Garland is first and foremost a writer, beginning his career early as a novelist, with a back catalog that includes The Beach, Sunshine, 28 Days Later and the underrated Dredd, his craft keeps the story riveting. The way the film weaves and paces itself is well done, as Garland makes some adjustments so Vandermeer’s popular story can fit the big screen. I do concede that at parts it dips into predictable horror beats, but you quickly forget as something more interesting is revealed. He uses a series of flashbacks to dive deeper into Lena’s marriage which doesn’t help the numerous Arrival comparisons, that feel natural considering some of the worldbuilding inside the shimmer.
At times the characterization of the four other women that accompany Lena on the expedition leaves just a little to be desired as their personas are developed through a sloppy and forced introduction in the first half, and later again in an expositional scene that feels eerily generic. With that being said, the performances themselves are great, with Jennifer Jason Leigh’s Dr. Ventress being a particular favorite as she slithers with soft-spoken whispers and emotional detachment toward her coworkers and the world in and outside of the shimmer.
While cinematography and visuals are not Garland’s strong suit as a director, his composition and lighting chops have vastly improved over Ex Machina; Annihilation’s prologue is bathed in a sort of fuzzy light that appeared hallucinogenic. Inside the shimmer however, the women are constantly followed in the wilderness by this pinkish-purple glow somewhere in frame, but inside shelter lies desolate spaces and earthly tone. The visuals themselves kick into overdrive near the climax and it’s a spectacle to behold with what I perceive as one of the best uses of lens flare in memory. Outside of the actual camera work and color grading, the set is executed in a way that makes you forget that it’s a science fiction film and not say, high fantasy as wildly innovative and mesmerizing flora and fauna literally meld or blur the lines between one another.
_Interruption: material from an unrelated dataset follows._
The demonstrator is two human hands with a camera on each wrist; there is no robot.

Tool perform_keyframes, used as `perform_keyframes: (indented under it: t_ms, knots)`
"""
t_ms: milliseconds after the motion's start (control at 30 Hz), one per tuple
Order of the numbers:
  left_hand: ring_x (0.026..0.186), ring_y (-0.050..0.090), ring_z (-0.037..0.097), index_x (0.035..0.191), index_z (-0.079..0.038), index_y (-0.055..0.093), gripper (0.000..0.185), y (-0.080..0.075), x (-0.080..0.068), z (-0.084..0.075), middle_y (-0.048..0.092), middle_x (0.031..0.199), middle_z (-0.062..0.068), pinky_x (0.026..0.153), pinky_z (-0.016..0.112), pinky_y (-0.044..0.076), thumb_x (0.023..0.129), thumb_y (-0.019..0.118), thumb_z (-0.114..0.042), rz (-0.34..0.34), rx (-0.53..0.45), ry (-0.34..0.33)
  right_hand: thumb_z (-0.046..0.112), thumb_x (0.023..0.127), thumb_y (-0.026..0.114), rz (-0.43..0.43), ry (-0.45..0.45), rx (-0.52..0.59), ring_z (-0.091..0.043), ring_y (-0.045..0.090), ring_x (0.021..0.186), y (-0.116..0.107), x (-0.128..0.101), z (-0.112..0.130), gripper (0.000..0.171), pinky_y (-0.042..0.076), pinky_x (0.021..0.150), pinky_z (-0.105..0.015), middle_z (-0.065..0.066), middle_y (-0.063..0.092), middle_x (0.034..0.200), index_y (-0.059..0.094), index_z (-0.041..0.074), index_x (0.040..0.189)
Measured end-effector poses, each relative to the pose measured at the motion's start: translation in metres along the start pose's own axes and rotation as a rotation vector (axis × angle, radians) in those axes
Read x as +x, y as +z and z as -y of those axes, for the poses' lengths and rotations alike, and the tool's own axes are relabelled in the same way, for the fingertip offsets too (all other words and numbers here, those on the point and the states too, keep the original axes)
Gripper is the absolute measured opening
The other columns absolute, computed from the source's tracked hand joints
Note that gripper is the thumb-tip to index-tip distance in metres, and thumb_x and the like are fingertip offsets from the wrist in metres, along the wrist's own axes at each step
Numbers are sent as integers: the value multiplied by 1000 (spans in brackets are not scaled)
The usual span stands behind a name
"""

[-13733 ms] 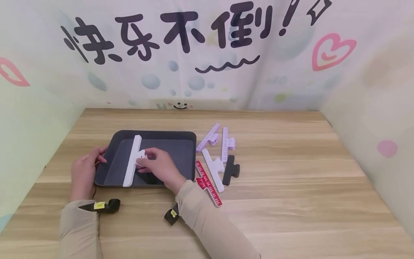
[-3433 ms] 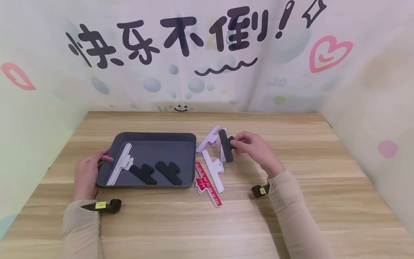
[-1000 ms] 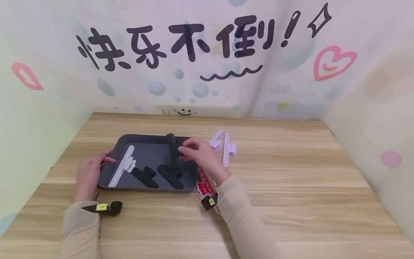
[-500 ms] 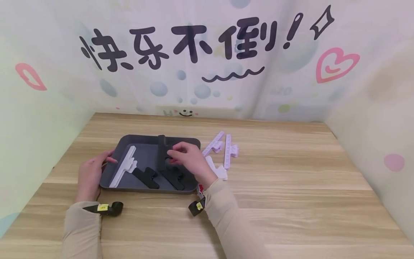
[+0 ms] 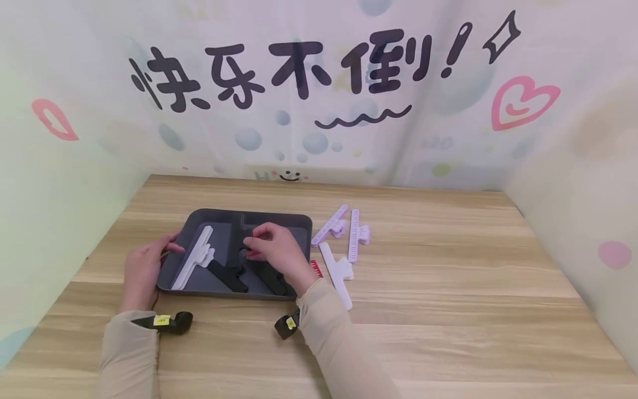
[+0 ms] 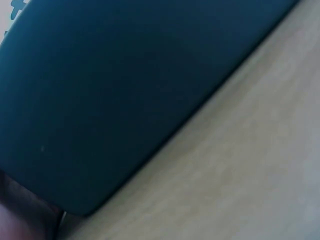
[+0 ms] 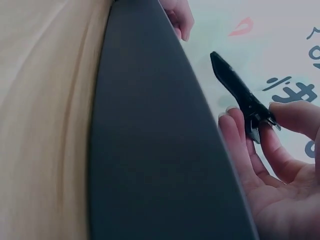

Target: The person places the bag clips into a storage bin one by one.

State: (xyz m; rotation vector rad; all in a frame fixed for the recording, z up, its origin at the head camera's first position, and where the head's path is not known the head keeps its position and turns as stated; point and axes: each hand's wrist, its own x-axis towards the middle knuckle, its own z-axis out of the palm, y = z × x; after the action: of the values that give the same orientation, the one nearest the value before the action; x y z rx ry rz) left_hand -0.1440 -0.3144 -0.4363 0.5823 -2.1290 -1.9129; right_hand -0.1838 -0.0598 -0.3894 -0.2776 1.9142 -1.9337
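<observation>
Over the tray [image 5: 299, 220] near the table's left edge, the right hand [image 5: 271, 249] is pinching a black clip [image 5: 238, 235], long axis running front-to-back, while the left hand [image 5: 144, 266] is gripping the tray's left rim.

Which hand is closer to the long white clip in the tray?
Left. The left hand grips the tray rim beside the white clip; the right hand holds a black clip farther right.

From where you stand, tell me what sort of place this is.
Probably a staged tabletop booth, not a real home or shop: a wooden table walled on three sides by a printed backdrop with cartoon lettering, holding a dark tray and loose plastic clips.
</observation>
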Motion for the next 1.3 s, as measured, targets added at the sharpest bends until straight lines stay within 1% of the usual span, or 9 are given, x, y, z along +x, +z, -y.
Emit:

Surrounding this worldbuilding is a soundtrack consisting of a singular acoustic guitar that suits the overly-green aesthetic well then gradually moves to more alienating synths as the setting itself gets less and less attached to humanity.
Annihilation is just another step in what has been a gallop for genre films in the 2010s, especially science-fiction works like Under the Skin, Gravity, and sister film, Arrival. While Annihilation wears its inspiration on its sleeve, Garland masterfully blends subgenres of sci-fi together to make a lovechild of 2001, The Thing, and even Avatar by employing heady psychedelic visuals, bodily horror and beautiful scenery respectively, the film manages to make something wholly original—the sum of its parts.
While Paramount expects the film to underperform due to it being “too intellectual” (the reason why they sold the international distribution rights to Netflix) and much like the gamble that was Blade Runner 2049, I think the film will find its audience and reward them, becoming successful and maybe even a classic in due time.